Une chorégraphie au classique stylisé
La chorégraphie de Pierre Lacotte emprunte à tous les ballets qu’il a redécouverts et remontés, de La Sylphide à Giselle, Ondine ou La fille du pharaon. Grand spécialiste du ballet romantique auquel il a dédié sa vie, il connaît parfaitement le ballet russe pour avoir chorégraphie au Bolchoï ou au Kirov de Saint-Petersbourg. La grâce de son langage chorégraphique obéit à la pureté et à la rigueur classiques auxquelles il adjoint des audaces modernes pour certains tableaux, ceux des prêtres ou des soldats. Mais la chorégraphie n’est jamais simplement esthétique, elle exprime toujours une action ou une émotion, dans une narration simple qui s’approche parfois de la pantomime d’un film muet, avec une expressivité marquée pour chaque personnage.
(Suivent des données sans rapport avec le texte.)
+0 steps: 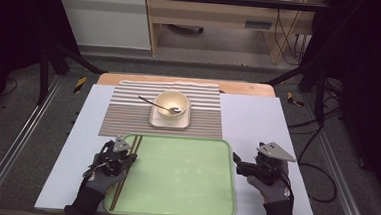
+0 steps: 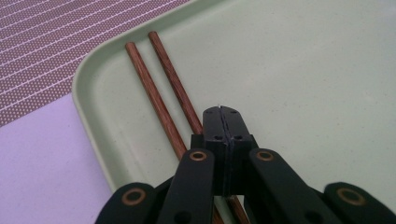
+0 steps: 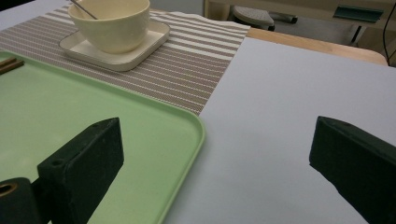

Lors de la seconde représentation, et alors que Mathieu Ganio s’est blessé lors de la première, Hugo Marchand irradie de majesté et d’élégance dans le personnage de Julien Sorel, excellant dans les fouettés et les pirouettes qu’il effectue avec ses immenses jambes. Ce danseur athlétique et longiligne, qui éblouit par sa technique et son engagement physique, est aussi un excellent comédien, sauvage et brûlant de mystère. Dorothée Gilbert, dans la deuxième distribution, met son incarnation dramatique vibrante au service de Mme de Rênal, tragique victime d’une passion dévorante. L’étoile y est bouleversante de folie et d’amour, d’une noblesse et d’une grâce totale et il faut l’admirer se pâmer dans la scène où, dans un simple déshabillé de tulle rose, elle se pendra au cou de celui qui la perdra. Dans cette distribution, Roxane Stojanov est diaboliquement cruelle dans le rôle d’Elisa, la jalouse servante, Bianca Scudamore campe superbement la fière Mathilde, toute en fausse innocence et en minauderie. Stéphane Bullion-Rênal, Audric Bezard-Chélan, Camille Bon-La Maréchale, Pablo Legasa-Castanède sont tous parfaits dans la composition de leurs personnages avec des scènes d’ensemble où les danseurs, une centaine, sont excellents. Un pur bonheur que ce retour aux classiques.